= Marsha Kinder =

American film scholar (1940–2025)

Marsha Kinder (February 20, 1940 – November 26, 2025) was an American film scholar and Professor of Critical Studies at the University of Southern California.

==Background==
Kinder began her career as a scholar of eighteenth-century English Literature before moving to the study of transmedia relations among various narrative art forms. From 1965 through 1980, she taught at Occidental College in the Dept. of English and Comparative Literature. With her colleague, William Moritz, Kinder introduced film studies into their curriculum. In 1980, she joined USC as a Professor of Critical Studies in the School of Cinematic Arts where she taught until 2012; Kinder's specialties included Spanish cinema, narrative theory, children's media culture, database documentaries, and digital culture.

Kinder died on November 26, 2025, at the age of 85.

==Published works==
Kinder published more than one hundred essays and ten books (including monographs and anthologies).
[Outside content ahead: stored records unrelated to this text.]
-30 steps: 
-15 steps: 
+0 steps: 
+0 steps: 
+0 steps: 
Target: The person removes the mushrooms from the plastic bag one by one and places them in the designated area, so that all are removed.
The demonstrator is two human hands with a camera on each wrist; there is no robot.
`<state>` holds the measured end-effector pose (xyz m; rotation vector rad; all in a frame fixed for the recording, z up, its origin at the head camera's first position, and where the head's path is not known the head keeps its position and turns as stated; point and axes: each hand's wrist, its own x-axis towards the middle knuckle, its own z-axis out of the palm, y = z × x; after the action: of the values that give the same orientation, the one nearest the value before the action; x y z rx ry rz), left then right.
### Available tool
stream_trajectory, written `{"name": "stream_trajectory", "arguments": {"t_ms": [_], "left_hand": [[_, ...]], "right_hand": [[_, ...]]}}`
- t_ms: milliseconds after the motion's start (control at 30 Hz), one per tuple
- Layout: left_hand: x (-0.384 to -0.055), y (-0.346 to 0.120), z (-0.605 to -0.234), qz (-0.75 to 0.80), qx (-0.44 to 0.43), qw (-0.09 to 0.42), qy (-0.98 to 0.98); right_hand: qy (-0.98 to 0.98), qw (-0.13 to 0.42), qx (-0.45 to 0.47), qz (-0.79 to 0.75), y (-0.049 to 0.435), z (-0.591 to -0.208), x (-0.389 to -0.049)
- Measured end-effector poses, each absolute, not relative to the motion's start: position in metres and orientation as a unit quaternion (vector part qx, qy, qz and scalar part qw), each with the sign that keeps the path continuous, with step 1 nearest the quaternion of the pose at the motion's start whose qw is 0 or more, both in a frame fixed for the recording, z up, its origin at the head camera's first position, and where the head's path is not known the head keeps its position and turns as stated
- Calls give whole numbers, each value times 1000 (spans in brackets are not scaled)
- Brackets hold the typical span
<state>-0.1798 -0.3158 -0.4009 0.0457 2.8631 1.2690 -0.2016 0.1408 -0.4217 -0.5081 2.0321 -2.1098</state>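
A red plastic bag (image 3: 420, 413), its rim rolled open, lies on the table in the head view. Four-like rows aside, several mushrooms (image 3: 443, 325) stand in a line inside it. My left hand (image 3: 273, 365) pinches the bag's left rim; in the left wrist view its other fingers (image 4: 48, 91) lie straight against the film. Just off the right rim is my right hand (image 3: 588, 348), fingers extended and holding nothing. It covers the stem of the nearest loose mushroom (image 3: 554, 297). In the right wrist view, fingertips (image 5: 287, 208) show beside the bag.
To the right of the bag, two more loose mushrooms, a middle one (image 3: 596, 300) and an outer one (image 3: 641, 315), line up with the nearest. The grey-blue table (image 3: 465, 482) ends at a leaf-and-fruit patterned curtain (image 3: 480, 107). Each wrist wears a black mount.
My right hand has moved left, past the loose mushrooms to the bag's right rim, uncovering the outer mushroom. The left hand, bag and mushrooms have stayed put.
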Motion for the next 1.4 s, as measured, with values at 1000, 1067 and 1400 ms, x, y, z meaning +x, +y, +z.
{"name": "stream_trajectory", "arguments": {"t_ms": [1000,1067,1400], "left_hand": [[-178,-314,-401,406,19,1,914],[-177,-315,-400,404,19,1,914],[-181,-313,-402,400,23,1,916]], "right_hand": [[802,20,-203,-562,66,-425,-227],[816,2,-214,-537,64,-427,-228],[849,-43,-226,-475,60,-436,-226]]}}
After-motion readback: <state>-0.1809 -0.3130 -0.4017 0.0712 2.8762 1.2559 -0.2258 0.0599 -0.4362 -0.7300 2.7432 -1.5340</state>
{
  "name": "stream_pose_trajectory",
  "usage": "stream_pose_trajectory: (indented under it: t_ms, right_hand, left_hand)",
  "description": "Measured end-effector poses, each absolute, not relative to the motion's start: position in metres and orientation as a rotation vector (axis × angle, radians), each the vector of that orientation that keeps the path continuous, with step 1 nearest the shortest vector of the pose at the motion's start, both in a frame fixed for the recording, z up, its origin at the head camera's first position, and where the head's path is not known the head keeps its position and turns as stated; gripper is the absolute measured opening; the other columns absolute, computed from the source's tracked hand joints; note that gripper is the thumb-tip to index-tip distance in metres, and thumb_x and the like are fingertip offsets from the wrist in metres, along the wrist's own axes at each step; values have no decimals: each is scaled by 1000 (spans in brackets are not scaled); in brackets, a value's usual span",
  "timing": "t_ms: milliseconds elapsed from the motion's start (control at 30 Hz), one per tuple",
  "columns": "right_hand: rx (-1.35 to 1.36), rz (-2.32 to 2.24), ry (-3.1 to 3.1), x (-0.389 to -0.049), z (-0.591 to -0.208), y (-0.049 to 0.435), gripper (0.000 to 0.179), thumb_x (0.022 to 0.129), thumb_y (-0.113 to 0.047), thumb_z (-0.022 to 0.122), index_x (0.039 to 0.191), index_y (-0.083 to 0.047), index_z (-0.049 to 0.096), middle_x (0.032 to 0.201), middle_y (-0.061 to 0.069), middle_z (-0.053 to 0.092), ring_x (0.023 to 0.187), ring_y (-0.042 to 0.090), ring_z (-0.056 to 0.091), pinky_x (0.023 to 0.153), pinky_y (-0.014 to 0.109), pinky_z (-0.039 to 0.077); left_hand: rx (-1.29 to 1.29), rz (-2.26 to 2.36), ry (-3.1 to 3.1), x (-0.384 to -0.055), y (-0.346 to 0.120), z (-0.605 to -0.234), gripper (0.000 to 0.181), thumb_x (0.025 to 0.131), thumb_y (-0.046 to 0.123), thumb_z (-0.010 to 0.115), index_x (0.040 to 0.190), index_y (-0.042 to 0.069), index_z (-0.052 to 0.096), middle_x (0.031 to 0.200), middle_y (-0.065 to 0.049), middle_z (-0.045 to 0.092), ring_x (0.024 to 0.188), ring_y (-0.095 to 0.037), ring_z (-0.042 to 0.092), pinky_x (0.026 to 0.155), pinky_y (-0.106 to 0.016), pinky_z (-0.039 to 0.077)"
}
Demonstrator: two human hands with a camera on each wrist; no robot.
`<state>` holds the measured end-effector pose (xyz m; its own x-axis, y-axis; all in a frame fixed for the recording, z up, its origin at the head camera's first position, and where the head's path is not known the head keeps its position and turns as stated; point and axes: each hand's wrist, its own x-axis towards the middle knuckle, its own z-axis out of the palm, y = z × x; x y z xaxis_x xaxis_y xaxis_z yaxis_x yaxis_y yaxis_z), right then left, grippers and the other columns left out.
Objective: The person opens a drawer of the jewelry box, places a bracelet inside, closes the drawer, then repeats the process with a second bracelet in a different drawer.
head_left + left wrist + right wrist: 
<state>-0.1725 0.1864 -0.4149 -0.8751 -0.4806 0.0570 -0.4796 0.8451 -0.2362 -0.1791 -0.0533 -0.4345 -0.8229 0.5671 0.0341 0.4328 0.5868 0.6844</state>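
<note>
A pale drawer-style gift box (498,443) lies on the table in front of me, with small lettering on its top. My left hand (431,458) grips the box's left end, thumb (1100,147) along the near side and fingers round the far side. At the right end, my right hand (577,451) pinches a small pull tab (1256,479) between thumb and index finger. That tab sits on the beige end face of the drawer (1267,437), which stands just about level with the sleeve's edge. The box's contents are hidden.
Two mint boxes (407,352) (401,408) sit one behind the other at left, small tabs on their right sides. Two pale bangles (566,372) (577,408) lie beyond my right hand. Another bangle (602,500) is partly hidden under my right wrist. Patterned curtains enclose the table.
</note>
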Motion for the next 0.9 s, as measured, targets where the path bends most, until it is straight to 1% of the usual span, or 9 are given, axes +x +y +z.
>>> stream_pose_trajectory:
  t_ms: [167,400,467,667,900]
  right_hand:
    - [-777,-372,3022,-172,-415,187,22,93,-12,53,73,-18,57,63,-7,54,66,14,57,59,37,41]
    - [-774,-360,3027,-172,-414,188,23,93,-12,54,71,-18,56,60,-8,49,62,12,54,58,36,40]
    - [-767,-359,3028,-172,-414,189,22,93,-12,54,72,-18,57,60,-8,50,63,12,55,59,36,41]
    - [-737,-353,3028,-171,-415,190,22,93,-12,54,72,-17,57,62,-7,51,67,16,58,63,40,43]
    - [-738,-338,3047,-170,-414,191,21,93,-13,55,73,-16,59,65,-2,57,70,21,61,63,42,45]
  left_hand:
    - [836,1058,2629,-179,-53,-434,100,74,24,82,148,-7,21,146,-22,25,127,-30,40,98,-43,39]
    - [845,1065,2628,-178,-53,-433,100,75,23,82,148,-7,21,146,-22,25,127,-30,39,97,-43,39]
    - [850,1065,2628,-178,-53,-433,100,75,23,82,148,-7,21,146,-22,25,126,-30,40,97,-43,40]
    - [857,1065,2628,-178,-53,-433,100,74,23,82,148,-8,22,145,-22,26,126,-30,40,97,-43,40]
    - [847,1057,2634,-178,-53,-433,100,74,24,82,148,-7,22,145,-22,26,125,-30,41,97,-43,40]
Her first essay, titled, "Antonioni in Transit," on the 1966 film Blow-up and its relationship to Michelangelo Antonioni's earlier films made in Italy, was published in the British film journal Sight & Sound in 1967.

Kinder's first two books, Close Up: A Critical Perspective on Film (1972) and Self and Cinema: A Transformalist Perspective (1980), were written in collaboration with Beverle Houston. She was best known for her works on Spanish cinema and culture, which include Blood Cinema: The Reconstruction of National Identity in Spain (1993), with a companion CD (the first interactive scholarly work in English language film studies), Refiguring Spain: Cinema, Media, Representation (1997), and Luis Buñuel's The Discreet Charm of the Bourgeoisie (1998).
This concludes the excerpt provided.